Padahal, Perpres 40/2016 mengamanatkan harga gas industri sebesar US$ 6 per MMBTU sesuai arahan Presiden Jokowi. Jika terealisasi, akan terjadi penghematan antara US$ 47,6 juta-US$ 81,8 juta atau Rp 0,68 triliun-Rp 1,1 triliun per tahun.

“Hingga kini, perpres belum berjalan. Selama empat tahun lamanya, pelaku oleokimia menantikan regulasi bisa terlaksana dan dapat diimplementasikan, ” ujar Rapolo.
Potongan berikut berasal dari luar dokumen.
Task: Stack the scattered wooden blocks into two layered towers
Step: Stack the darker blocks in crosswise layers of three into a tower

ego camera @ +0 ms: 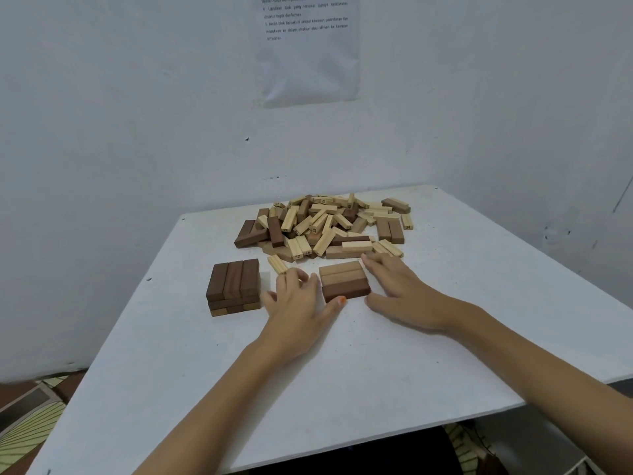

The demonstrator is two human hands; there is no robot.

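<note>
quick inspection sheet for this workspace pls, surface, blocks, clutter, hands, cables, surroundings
surface: white table, flat, a few dark specks
job's things: dark tower, three layers; base layer of a second tower, two light blocks and one dark; loose pile behind both
clutter: nothing seen
hands: left hand at the base layer's left side, thumb at its near corner; right hand open against its right side
cables: nothing seen
surroundings: white wall with a printed sheet; patterned mat on the floor, lower left
</note>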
Fajar Budiono, Sekjen Asosiasi Industri Olefin, Aromatik dan Plastik Indonesia (Inaplas), mengatakan penurunan harga gas akan memberikan empat dampak positif yaitu biaya produksi turun, harga jual turun, memperkuat daya saing ekspor, dan daya beli masyarakat meningkat.

Menurut Fajar, saat ini industri petrokimia mesti membeli gas sebesar US$ 9,17 per MMBTU. Pada tahun ini, kebutuhan gas 24 industri petrokimia mencapai 74 BBTUD (Billion British Thermal Unit per Day).

“Pemerintah harus memahami, turunnya harga gas menggerakkan industrialisasi sehingga pertumbuhan ekonomi nasional berpeluang naik lewati 5%,” jelasnya.

Yustinus Gunawan, Ketua Forum Industri Pengguna Gas Bumi (FIPGB), mengatakan pelaku industri menunggu kepastian dari pemerintah untuk menurunkan harga gas yang belum terlaksana hingga sekarang. Pasalnya, investor meminta regulasi bisa dijalankan secepatnya. Penundaan Implementasi Perpres menurunkan daya saing dan kepercayaan investor

“Saya dapat informasi Presiden Jokowi akan merealisasikan penurunan harga gas industri. Harapan kami ini segera berjalan,” katanya.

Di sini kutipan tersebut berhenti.